● Collected data
-------------------------

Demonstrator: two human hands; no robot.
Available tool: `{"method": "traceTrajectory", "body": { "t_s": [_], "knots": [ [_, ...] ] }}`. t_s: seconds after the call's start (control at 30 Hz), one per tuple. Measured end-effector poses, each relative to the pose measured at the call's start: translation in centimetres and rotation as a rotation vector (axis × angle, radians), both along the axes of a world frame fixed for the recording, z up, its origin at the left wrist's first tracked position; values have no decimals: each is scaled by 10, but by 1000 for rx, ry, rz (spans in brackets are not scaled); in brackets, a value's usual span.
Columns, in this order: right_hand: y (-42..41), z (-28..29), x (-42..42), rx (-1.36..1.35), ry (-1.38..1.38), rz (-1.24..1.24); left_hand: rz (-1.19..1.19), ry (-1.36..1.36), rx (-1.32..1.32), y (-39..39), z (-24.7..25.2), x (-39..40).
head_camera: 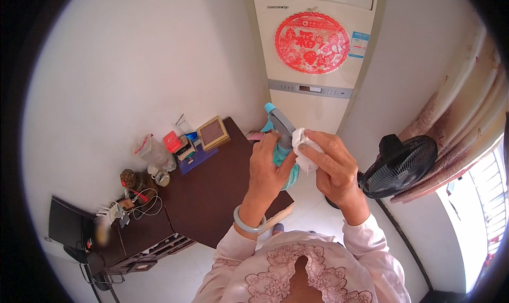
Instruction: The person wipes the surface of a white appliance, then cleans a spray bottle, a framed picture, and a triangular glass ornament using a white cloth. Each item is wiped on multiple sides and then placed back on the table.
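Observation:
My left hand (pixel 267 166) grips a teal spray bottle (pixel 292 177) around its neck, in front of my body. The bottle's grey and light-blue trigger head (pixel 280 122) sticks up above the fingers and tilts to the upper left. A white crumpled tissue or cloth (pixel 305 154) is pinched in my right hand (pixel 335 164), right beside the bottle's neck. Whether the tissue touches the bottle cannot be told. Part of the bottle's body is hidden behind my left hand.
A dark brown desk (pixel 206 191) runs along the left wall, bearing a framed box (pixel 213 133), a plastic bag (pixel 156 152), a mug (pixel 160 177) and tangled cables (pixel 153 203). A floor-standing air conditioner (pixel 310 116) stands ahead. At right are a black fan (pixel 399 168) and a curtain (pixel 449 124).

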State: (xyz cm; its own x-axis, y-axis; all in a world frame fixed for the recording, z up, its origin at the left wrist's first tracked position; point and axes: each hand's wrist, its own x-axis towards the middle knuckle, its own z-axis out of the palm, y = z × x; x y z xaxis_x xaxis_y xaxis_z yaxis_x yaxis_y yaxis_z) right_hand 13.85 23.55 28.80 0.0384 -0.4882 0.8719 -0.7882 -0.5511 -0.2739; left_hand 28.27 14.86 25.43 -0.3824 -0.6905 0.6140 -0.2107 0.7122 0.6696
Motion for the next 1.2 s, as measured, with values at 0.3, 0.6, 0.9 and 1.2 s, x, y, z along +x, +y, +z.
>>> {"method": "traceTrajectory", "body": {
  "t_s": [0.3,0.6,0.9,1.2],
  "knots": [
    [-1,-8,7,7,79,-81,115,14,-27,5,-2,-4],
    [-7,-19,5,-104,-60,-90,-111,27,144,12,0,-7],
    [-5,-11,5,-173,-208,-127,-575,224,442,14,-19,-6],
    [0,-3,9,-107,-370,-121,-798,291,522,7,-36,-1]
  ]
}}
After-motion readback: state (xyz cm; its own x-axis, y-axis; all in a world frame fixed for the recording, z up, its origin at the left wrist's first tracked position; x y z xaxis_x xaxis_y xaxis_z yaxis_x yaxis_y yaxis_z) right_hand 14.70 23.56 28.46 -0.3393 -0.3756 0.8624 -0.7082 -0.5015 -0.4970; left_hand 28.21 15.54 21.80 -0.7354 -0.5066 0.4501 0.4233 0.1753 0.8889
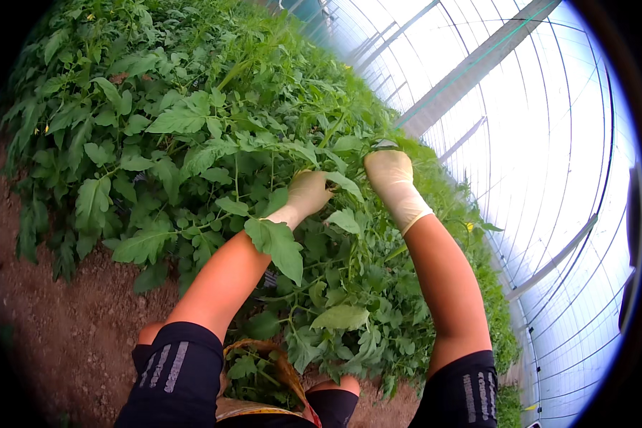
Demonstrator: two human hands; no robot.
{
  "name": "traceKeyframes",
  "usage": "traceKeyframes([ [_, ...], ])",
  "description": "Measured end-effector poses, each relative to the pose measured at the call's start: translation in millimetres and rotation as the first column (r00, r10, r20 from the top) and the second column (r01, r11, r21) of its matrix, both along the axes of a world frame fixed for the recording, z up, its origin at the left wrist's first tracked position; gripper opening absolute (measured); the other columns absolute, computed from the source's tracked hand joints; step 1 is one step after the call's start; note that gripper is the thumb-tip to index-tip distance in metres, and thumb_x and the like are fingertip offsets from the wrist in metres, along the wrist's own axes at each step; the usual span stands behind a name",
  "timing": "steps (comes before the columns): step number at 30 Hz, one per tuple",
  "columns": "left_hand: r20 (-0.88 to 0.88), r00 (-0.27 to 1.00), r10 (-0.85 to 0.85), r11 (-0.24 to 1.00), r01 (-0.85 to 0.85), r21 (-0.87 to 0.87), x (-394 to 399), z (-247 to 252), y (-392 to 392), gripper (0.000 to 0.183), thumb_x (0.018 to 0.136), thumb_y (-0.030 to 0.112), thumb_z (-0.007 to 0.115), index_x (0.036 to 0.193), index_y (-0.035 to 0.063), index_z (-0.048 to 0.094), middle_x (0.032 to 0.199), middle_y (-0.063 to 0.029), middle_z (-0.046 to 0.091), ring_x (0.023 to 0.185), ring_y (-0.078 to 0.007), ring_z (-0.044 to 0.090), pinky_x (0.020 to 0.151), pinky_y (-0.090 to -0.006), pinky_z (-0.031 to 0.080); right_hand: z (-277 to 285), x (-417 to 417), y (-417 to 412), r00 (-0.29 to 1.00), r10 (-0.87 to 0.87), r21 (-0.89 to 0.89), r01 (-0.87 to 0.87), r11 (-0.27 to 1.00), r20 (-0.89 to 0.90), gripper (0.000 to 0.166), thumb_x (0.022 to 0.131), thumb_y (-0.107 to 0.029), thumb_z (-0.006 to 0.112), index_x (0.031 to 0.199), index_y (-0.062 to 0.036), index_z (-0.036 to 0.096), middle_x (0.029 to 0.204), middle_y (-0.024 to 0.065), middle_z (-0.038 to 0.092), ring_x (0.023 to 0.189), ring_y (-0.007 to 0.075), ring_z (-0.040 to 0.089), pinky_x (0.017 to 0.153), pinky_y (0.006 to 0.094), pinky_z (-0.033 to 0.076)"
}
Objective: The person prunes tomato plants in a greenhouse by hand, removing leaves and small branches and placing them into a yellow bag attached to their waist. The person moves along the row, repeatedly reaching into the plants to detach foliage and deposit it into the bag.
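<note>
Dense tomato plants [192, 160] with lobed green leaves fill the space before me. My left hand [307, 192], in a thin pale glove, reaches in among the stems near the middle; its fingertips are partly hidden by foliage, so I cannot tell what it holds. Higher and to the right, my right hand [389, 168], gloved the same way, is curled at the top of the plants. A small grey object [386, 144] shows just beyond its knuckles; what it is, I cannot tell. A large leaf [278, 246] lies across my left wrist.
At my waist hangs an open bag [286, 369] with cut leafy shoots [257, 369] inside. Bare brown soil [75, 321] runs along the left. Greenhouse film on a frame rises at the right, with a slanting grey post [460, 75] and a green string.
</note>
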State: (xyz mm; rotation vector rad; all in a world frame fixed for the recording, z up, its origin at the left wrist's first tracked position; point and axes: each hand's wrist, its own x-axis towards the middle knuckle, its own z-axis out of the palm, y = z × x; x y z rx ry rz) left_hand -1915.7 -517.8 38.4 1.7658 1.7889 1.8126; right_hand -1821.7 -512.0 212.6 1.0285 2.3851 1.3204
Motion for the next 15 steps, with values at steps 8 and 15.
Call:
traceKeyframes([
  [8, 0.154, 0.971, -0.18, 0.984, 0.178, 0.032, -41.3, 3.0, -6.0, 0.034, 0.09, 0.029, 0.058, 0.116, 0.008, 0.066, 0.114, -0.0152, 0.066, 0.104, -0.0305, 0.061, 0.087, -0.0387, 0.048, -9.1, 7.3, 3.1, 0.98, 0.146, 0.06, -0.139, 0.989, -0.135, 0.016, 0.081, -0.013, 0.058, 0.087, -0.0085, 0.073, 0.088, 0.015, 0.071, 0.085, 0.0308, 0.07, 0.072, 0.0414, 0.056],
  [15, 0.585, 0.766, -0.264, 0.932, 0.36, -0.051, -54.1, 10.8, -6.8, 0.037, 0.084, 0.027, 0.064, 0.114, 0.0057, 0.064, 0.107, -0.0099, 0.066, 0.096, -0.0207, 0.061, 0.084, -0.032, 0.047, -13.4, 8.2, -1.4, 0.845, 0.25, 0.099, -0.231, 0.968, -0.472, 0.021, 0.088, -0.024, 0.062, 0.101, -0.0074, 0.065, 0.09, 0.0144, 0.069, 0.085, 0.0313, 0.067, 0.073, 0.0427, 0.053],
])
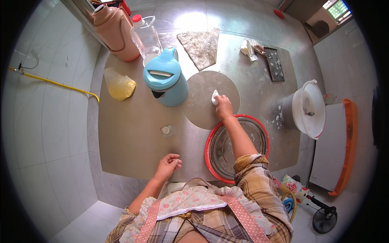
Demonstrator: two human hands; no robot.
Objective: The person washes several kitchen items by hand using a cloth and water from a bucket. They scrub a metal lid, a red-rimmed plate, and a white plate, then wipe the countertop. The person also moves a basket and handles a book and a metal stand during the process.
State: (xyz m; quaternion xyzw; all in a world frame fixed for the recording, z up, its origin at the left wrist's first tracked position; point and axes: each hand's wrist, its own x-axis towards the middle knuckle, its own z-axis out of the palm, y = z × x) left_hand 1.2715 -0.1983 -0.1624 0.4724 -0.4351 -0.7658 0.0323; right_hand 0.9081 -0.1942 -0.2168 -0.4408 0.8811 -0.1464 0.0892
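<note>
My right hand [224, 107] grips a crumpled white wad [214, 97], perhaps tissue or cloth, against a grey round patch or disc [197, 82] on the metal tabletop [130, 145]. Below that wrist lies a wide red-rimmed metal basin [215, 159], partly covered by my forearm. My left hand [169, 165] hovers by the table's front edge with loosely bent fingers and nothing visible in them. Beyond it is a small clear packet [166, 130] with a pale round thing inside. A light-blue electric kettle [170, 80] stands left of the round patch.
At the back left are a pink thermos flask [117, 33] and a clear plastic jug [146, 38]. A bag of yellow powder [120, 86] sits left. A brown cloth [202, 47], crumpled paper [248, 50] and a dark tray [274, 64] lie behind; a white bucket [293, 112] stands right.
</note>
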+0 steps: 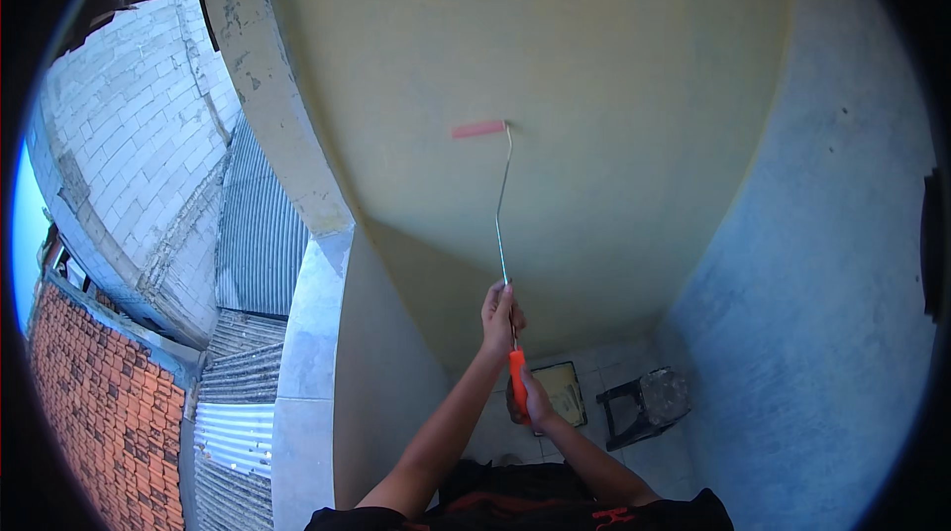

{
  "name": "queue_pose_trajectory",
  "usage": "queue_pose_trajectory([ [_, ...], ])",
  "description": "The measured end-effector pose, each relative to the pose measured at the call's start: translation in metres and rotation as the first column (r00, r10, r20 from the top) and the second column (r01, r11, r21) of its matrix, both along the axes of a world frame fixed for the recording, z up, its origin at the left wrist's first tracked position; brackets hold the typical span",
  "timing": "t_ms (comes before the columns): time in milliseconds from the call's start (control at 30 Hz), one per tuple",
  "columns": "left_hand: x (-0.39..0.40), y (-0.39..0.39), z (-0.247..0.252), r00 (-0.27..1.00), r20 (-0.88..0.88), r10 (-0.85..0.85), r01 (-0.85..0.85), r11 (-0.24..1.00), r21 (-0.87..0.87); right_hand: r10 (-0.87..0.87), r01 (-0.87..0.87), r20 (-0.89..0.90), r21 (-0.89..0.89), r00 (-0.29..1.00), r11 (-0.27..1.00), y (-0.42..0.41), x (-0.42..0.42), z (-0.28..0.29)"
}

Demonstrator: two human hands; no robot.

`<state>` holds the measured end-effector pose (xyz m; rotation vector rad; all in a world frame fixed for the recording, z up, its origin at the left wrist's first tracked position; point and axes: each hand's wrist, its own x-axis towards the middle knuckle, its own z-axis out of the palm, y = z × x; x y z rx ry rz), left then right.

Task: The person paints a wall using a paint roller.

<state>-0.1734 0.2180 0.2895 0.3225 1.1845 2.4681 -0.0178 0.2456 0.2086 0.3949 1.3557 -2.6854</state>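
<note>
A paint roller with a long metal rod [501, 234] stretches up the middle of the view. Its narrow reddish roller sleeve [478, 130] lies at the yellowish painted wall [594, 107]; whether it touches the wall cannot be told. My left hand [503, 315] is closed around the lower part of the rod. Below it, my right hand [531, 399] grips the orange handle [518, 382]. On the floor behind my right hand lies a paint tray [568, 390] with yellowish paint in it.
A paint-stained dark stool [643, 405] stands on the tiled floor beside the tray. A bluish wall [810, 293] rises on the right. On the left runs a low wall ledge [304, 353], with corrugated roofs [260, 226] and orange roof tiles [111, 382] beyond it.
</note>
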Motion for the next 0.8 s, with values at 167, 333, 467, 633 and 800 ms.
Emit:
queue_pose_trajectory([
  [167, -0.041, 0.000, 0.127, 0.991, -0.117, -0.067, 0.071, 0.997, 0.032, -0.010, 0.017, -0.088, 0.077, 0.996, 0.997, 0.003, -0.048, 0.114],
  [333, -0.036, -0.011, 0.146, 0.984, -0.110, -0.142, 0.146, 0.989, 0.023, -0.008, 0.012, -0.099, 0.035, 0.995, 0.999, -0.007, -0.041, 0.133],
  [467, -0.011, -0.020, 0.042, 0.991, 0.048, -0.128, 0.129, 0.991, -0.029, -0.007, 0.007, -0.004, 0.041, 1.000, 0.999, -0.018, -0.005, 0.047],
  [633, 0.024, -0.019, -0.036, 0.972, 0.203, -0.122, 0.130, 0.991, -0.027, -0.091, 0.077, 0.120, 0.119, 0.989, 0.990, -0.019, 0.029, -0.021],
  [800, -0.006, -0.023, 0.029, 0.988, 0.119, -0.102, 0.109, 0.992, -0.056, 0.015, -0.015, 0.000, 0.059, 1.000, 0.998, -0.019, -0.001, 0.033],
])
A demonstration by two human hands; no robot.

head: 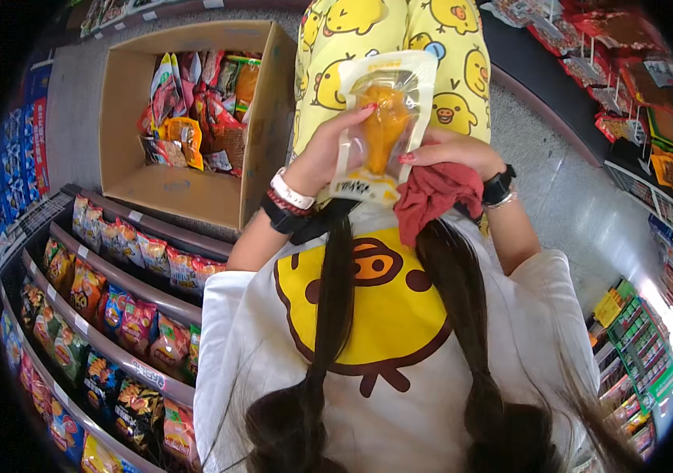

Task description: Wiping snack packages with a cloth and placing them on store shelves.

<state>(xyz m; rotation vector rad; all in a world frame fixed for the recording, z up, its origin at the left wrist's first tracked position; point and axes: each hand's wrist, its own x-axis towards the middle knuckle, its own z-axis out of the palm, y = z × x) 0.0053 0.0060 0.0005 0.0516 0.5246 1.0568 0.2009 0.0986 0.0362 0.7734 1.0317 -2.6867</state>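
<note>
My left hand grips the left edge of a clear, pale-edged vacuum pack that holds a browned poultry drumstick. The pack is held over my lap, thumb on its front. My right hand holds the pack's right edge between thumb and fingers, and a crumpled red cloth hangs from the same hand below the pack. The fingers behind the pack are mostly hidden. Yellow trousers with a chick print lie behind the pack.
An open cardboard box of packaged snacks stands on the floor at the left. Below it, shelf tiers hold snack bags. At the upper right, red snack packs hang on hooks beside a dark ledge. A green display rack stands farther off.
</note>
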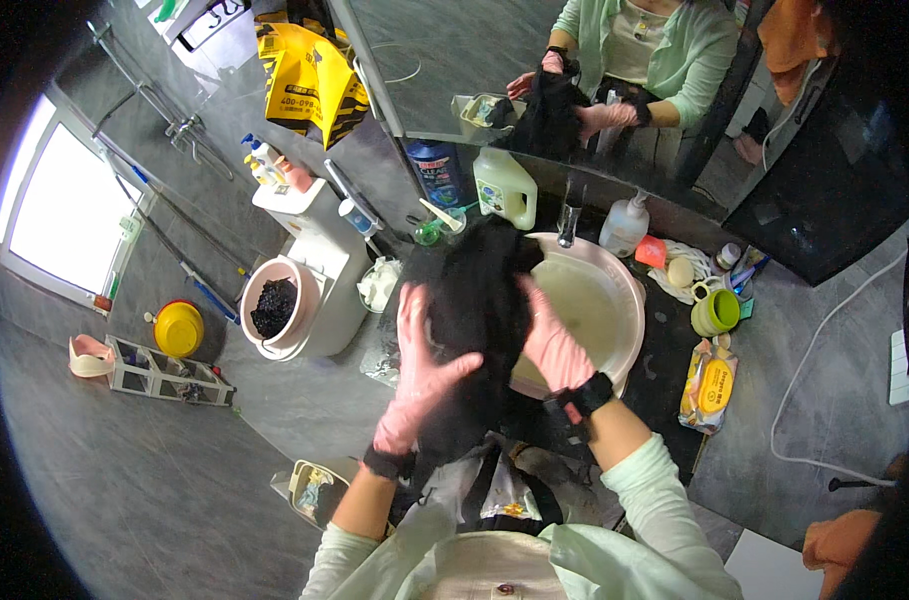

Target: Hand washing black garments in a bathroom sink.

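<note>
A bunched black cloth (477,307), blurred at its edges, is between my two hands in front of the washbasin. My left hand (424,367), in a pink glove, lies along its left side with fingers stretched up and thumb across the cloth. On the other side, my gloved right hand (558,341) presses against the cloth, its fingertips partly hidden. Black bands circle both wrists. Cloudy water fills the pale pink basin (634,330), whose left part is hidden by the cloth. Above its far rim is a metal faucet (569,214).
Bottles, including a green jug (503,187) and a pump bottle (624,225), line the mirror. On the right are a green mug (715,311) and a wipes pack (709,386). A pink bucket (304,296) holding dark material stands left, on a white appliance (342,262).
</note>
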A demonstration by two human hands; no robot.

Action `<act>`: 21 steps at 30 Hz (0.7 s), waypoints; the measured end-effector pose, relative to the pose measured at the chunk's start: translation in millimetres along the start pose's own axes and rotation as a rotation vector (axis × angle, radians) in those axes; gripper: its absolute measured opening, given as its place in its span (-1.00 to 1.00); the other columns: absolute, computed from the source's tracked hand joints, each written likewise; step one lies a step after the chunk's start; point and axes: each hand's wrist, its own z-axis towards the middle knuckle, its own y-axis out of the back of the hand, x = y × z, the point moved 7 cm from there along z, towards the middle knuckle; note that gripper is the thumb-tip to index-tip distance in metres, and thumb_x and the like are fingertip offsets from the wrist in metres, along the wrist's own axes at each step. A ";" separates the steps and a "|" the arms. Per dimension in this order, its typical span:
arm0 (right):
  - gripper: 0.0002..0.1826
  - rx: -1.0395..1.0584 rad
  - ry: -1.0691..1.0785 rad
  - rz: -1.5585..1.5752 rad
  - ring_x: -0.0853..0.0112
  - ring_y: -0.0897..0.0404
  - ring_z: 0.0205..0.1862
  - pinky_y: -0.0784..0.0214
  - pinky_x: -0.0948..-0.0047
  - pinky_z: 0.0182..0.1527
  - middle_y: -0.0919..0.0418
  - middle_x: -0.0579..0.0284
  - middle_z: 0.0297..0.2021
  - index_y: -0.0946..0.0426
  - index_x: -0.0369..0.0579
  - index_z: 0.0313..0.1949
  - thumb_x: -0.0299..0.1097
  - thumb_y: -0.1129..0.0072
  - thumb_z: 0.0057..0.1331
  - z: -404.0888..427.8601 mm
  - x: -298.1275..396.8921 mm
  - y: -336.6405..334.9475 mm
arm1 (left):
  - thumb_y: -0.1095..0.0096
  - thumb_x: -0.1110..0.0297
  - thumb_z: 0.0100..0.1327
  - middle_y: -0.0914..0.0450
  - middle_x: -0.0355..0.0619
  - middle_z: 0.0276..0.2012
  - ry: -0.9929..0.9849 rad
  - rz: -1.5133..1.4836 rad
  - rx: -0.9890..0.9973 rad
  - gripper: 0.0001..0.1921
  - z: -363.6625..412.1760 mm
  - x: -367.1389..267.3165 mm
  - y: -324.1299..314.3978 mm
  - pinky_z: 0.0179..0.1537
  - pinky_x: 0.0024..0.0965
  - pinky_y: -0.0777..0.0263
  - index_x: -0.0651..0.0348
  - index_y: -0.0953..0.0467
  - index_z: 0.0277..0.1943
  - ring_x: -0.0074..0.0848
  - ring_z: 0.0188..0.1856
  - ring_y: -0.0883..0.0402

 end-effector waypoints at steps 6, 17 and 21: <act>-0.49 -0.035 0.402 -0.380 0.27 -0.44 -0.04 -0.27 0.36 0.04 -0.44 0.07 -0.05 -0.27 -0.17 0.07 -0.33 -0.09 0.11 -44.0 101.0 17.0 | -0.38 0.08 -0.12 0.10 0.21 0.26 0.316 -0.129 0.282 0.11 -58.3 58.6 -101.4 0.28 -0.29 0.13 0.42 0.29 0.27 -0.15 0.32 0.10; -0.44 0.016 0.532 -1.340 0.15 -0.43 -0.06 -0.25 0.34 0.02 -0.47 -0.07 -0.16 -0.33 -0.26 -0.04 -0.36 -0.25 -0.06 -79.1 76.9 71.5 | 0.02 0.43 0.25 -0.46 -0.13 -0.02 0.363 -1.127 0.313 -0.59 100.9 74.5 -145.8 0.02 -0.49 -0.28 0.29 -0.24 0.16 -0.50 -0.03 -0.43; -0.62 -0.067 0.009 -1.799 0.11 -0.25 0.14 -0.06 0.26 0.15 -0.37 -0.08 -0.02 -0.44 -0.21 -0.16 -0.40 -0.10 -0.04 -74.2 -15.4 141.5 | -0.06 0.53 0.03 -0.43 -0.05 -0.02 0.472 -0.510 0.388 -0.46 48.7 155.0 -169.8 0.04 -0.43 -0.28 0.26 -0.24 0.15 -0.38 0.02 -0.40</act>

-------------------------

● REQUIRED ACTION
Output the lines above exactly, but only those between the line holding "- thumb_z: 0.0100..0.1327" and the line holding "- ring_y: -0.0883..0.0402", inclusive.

● SOLUTION BELOW
  - thumb_z: 0.0100..0.1327
  - middle_y: -0.0914..0.0450
  - middle_x: -0.0355..0.0619
  - middle_z: 0.0276..0.2012
  - ry: -0.9929..0.9849 rad
  - rz: -1.5133..1.4836 rad
  - rx: -0.9890..0.9973 rad
  - gripper: 0.0001..0.1921
  - z: -363.6625..412.1760 mm
  - x: -367.1389..267.3165 mm
  - y: -324.1299..314.3978 mm
  - pinky_z: 0.0179..0.1537
  - pinky_x: 0.0024..0.0965
  - pinky_y: -0.0777..0.0263
  - index_x: -0.0651..0.0348
  - index_y: -0.0953..0.0467
  - index_z: 0.0277..0.1943
  - ring_x: -0.0074..0.0848
  - ring_z: 0.0188..0.1856
  - ring_y: -0.0883..0.0402

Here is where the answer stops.